I'm building a crawler that takes a URL, extracts links from it, and visits each one of them to a certain depth; making a tree of paths on a specific site.
The way I implemented parallelism for this crawler is that I visit each new found URL as soon as it's found like this:
func main() {
link := "https://example.com"
wg := new(sync.WaitGroup)
wg.Add(1)
q := make(chan string)
go deduplicate(q, wg)
q <- link
wg.Wait()
}
func deduplicate(ch chan string, wg *sync.WaitGroup) {
for link := range ch {
// seen is a global variable that holds all seen URLs
if seen[link] {
wg.Done()
continue
}
seen[link] = true
go crawl(link, ch, wg)
}
}
func crawl(link string, q chan string, wg *sync.WaitGroup) {
// handle the link and create a variable "links" containing the links found inside the page
wg.Add(len(links))
for _, l := range links {
q <- l}
}
}
This works fine for relatively small sites, but when I run it on a large one with a lot of link everywhere, I start getting one of these two errors on some requests: socket: too many open files
and no such host
(the host is indeed there).
What's the best way to handle this?

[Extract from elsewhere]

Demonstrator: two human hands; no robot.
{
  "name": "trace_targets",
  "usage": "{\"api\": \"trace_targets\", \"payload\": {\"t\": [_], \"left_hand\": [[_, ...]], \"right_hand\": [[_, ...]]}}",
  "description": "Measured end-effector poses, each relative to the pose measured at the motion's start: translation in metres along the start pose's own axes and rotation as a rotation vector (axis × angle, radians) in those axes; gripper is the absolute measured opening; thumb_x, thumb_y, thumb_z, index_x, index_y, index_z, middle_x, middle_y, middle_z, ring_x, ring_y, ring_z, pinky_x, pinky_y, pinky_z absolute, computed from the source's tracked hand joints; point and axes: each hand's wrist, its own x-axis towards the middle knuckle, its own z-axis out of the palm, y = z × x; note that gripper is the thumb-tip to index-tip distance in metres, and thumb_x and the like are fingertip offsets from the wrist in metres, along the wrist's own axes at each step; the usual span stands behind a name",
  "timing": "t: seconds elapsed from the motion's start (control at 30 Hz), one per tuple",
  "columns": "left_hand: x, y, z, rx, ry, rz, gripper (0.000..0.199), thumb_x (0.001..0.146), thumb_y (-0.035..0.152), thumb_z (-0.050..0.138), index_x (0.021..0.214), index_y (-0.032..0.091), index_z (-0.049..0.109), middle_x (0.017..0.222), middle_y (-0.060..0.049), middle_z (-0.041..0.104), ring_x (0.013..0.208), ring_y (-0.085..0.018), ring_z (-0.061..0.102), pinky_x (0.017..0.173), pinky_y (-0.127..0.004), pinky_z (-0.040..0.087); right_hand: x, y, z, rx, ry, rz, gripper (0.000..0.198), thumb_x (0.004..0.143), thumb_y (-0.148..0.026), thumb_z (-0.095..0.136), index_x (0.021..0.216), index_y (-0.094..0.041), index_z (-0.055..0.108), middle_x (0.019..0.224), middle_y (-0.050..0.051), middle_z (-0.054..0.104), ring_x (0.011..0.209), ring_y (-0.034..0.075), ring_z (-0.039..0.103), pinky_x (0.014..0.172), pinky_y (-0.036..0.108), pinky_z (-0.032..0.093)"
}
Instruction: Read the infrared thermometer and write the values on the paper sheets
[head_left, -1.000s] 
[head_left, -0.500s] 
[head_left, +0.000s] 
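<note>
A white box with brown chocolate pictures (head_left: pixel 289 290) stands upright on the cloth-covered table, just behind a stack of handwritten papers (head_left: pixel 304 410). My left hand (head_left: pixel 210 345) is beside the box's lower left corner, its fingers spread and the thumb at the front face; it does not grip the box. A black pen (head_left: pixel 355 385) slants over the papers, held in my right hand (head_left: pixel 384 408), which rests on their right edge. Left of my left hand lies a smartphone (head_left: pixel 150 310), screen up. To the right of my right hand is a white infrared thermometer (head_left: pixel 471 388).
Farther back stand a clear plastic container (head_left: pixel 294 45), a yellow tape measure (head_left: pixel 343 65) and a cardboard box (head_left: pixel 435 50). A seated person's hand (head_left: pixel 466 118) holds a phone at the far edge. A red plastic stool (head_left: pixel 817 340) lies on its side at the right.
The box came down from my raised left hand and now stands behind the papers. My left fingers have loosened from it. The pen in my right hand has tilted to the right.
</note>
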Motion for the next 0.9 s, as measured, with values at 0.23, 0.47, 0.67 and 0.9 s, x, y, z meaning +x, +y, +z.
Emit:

Should I check for these errors and pause execution when I get them for some time until the other requests are finished? Or specify a maximum number of possible requests at a certain time? (which makes more sense to me but not sure how to code up exactly)
The files being referred to in the error socket: too many open files
includes Threads and sockets (the http requests to load the web pages being scraped). See this question.
The DNS query also most likely fails due being unable to create a file, however the error that is reported is no such host
.
The problem can be fixed in two ways:
1) Increase the maximum number of open file handles
2) Limit the maximum number of concurrent `crawl` calls
1) Is the simplest solution, but might not be ideal as it only postpones the problem until you find a website that has more links that the new limit . For linux use can set this limit with ulimit -n
.
2) Is more a problem of design. We need to limit the number of http requests that can be made concurrently. I have modified the code a little. The most important change is maxGoRoutines. With every scraping call that starts a value is inserted into the channel. Once the channel is full the next call will block until a value is removed from the channel. A value is removed from the channel every time a scraping call finishes.
package main
import (
"fmt"
"sync"
"time"
)
func main() {
link := "https://example.com"
wg := new(sync.WaitGroup)
wg.Add(1)
q := make(chan string)
go deduplicate(q, wg)
q <- link
fmt.Println("waiting")
wg.Wait()
}
//This is the maximum number of concurrent scraping calls running
var MaxCount = 100
var maxGoRoutines = make(chan struct{}, MaxCount)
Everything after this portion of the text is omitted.